In this work, one of his earliest (1887), Bergson introduces his concept of duration which is less of a concept than a real lived sense that is happening in your life right at this moment. But first he introduces the reader to the intensities of psychic states such as beauty, grace, joy, sorrow, pain etc and how a misinterpretation of real lived experience gives rise to a way of philosophy which separates real duration as it is experienced into space-like time, this is also evident in feelings which are modified through the space-like construction of experience. Although this first chapter fails to convince once you proceed onto the construction of the idea of duration you feel on much safer ground, one feels Bergson has seriously studied this phenomenon, not of course just in thought or conceptualisation but, in his own lived experience present at every moment.

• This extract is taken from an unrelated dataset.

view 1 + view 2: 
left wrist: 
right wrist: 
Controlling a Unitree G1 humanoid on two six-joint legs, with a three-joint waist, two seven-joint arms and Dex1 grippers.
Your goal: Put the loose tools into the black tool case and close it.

He goes on to explain the falseness of the spacialisation of time which inevitably leads to the paradoxes of Zeno in ancient days and determinism with its lack of human freedom. He overcomes the usual arguments of determinism by simply just not defining freedom or its prior conditions since this would once again introduce determinism and spacialise duration.

Bergson's work is simply highly insightful of the human condition far more than any dry attempt at it through the usual approaches such as Descarte's or Kant's. He literally lives his work using his own experience to enliven it, I mean literally enliven it, Bergson's work is living in a sense. It is less an argument than a movement through your own feelings and intuitions which then allow you to understand what he is saying, it isn't difficult concepts you can't wrap yourself round. It does occasionally suffer from a lack of clarity wich is an advantage other philosophers have over him but a careful reading will help.

Superb as always.

Rating: 5 stars
Summary: The duree: life-flow
Review: Bergson, all the rage in the early 1900's, has now been rediscovered,thanks in part to the work of Deleuze et al. Time and Free Will is a great exemplar of Bergson's work and his idea of the duree and the spatialization of time. Bergson presents to the reader an energetic flux which is the precondition of our more vulgar concept of time. With this flux, the past is pulled along by the future and presented to consciousness in the present as a heterogeneous conglomeration, inseperable and uncategorizable. It is this work which inspired the stream of consciousness novelists, especially Proust. But the most remarkable element of Time and Free Will is its demand on the reader to live the duree, to return to the duree and forget oneself in it. The goal is freedom and authenticity and this can only be achieved when letting oneself go, flying like a bird, and despatializing time. This book does not only open the door to phenomenology, but it also contributes in a significant way to french existentialist thought.